Amanda Pendolino
May 21, 2013

Hey, Men: We Don’t Do Everything Just For You

In his 2003 book Women In Trousers: A Rear View (which was re-examined by The Guardian last week), businessman and author Demetri Marchessini wrote that women shouldn’t wear pants because it’s hostile to men.

The Huffington Post points out the six most ridiculous quotes from his book:

  • “Everyone has the obligation to look as attractive as possible. It pains me to see women looking terrible.”
  • “Walk along any street and you see women using trousers like a uniform every single day. This is hostile behaviour. They are deliberately dressing in a way that is opposite to what men would like. It is behaviour that flies against common sense, and also flies against the normal human desire to please.”
  • “[B]ecause women cannot see themselves from the rear, the vast majority of women are unaware that trousers are very unflattering to them. Trousers are made for men’s bodies, which are mostly straight up and down.”
  • “Countless women who would look lovely in dresses or skirts are embarrassingly unattractive in trousers.”
  • “The more women dress like men, the less they are attractive to men.”
  • “Women know that men don’t like trousers, yet they deliberately wear them.”

What enrages me most about this is that it asserts that all women should care about is attracting men. Don’t wear jeans because a man might not think you’re hot! Don’t choose comfort or practicality because a man might not want to bang you!

What about what WE like?

As I was reading getting outraged by Marchessini’s suggestions, I was reminded of comedian Jim Gaffigan’s controversial tweet from earlier this month:

Now, Gaffigan’s tweet doesn’t offend me the way Marchessini’s comments do, but it makes the same assertion: women shouldn’t make an aesthetic choice that men don’t like or notice. You might argue that your boyfriend or husband does notice your nails (I’ve dated two guys who always commented on them), but that’s not the point. The point is that women like getting their nails done because we like the look of colorful nails. IT’S NOT ABOUT YOU, MEN. The process of getting a manicure makes us feel pampered (which Gaffigan does seem to realize), and the finished product makes us feel pretty and polished. Maybe we just want to feel good about ourselves. God forbid we make a choice that’s not intended to snag a husband!

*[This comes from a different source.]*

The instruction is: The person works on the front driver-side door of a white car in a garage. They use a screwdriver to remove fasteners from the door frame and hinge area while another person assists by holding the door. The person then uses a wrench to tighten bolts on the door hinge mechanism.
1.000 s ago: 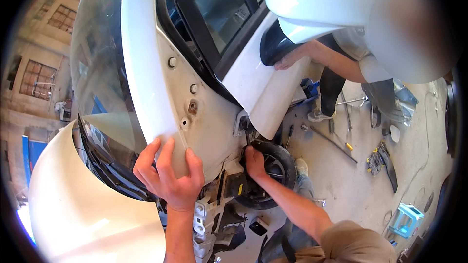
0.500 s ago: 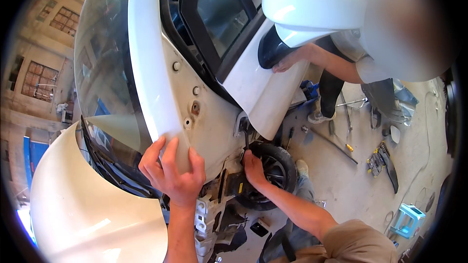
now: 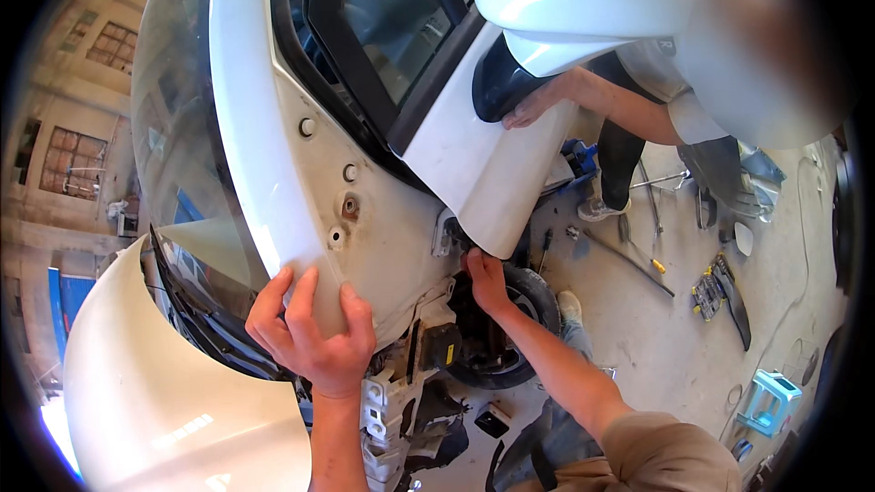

Exhibit 3: Haircuts. “Don’t get it too short,” my ex would always say before I went to get my hair cut. When I repeated his comments to my stylist, he groaned: “Ohhh, a straight man only liking long hair. SO original.” Studies have shown that guys do prefer long hair on women. SO WHAT? Maybe I’m not cutting my hair for you.

We all want to be attractive, and I’m not suggesting otherwise. It’s not like I put together rebelliously ugly outfits hoping that my date will spit out his craft beer when he beholds my monstrous visage. I guess what gets me most upset about all this is that I know most men aren’t constantly agonizing over how women will react to their physical choices. Somehow, women are expected to cater to male desires, while men are free to do whatever they want. Yes, there are some women who complain about beards or cargo shorts or whatever, and men shouldn’t feel boxed in by what women want, either. But there’s a double-standard at play here — and I just want men to stop frowning at us and saying, “guys don’t like that.”

In the words of Amy Poehler: “I don’t f—ing care if you like it.”